“All that is gold does not glitter” is the beginning of a poem by Bilbo Baggins about Aragorn in J.R.R. Tolkien’s Fellowship of the Rings but here the poem may be used to describe the autumn glory that is the Larix. The Larix is commonly known as larch, but larch is such an inelegant word for this elegant tree. It is tall and narrow, graced by moss in part of its range, and in October the needles turn gold prior to dropping off. Yes, this genus of pine tree is deciduous, or to put it another way, it is not an evergreen tree, like most pines. In fact, the needles do not grow again until the spring.
Why do many trees lose their leaves in autumn? Trees slow down their metabolism and rid much of their tissue of water to keep from freezing and losing energy during winter. Dropping leaves helps with this and the trees are quiescent during the cold months, so do not need the energy from photosynthesis. Pine trees in the northern or alpine regions of the world have small needles for leaves. These small, narrow, pointy leaves are modified to help regulate water loss and so they do not need to drop them all at once during winter. Pines do drop their needles, but they do so throughout the year. Well, with the exception of some trees like the Larix. This annual change in needle color may create a golden forest, not too different from another one of Tolkien’s creations. If the Larix are dropping their leaves in a forest with mixed age strands of younger Larix, then the combined gold infuses the floor, under story, and the sky of the forest all at once.

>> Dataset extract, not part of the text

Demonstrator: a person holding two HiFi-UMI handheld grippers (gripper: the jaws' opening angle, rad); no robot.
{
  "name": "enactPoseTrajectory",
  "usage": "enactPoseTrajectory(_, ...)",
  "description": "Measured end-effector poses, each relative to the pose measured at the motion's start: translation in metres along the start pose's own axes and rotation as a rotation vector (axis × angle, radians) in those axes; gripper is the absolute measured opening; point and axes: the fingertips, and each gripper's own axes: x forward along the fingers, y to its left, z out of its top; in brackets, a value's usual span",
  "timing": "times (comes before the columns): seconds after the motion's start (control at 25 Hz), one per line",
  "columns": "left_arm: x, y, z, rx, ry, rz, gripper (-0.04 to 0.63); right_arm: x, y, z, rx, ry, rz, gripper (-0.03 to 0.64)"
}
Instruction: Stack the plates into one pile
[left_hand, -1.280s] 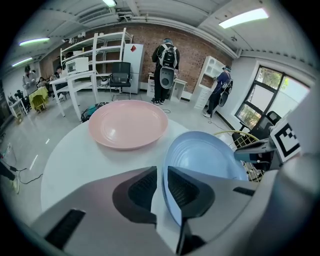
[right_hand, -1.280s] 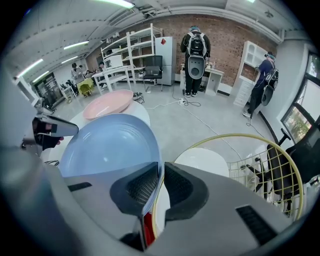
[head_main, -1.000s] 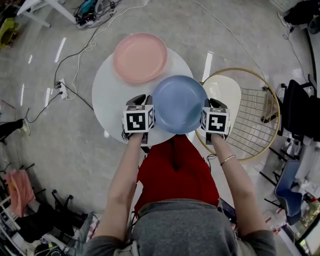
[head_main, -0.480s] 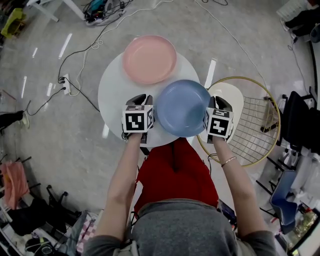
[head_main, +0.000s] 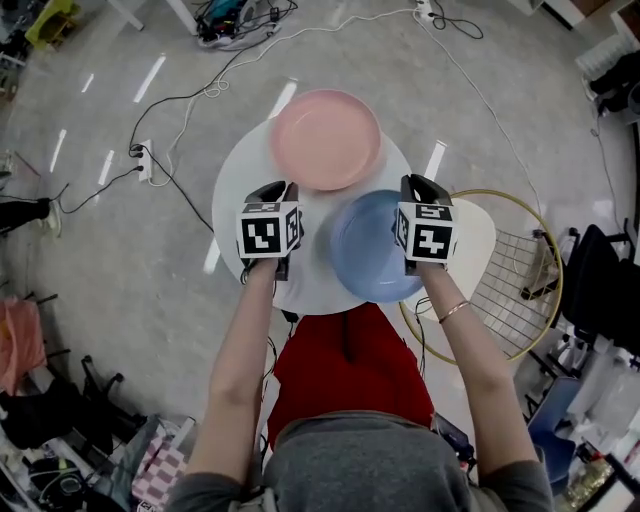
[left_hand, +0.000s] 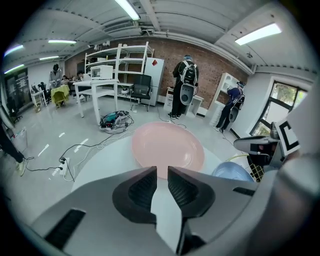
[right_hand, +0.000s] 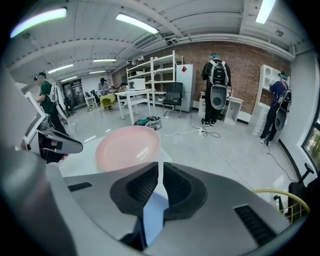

Water and the Larix are part of a cycle, a miniature Tethysphere. Water, in the form of precipitation and groundwater is used by the trees to carry their nutrients and sugars through a kind of circulatory system. Leaves help trees regulate this flow of water, an important function as the water carries energy in the form of sugars from their needles or leaves throughout the rest of the tree and carries nutrients up from the roots. Water is also necessary to convert sunshine into energy in the needles. In turn, the needles of the Larix return to soil and water, carrying this energy. The needles are broken down by insects, fungi, and bacteria in both the water and the soil, making the nutrients and energy available for the ecosystem to use again.
So, as the Larix seems to stand still on the side of the mountain, during the warm months it is busy creating energy and the by-product of this creation, oxygen. As a cold-adapted, north temperate genus of pine, it may face many trials in the decades to come as the climate warms. Most cold adapted species will need to move north, if they are mobile. The Larix will simply decrease in numbers in the southern reach of its range. Or, perhaps if we stopped biggering everything we would have a chance to keep the Larix here and continue to see this autumn blaze of gold.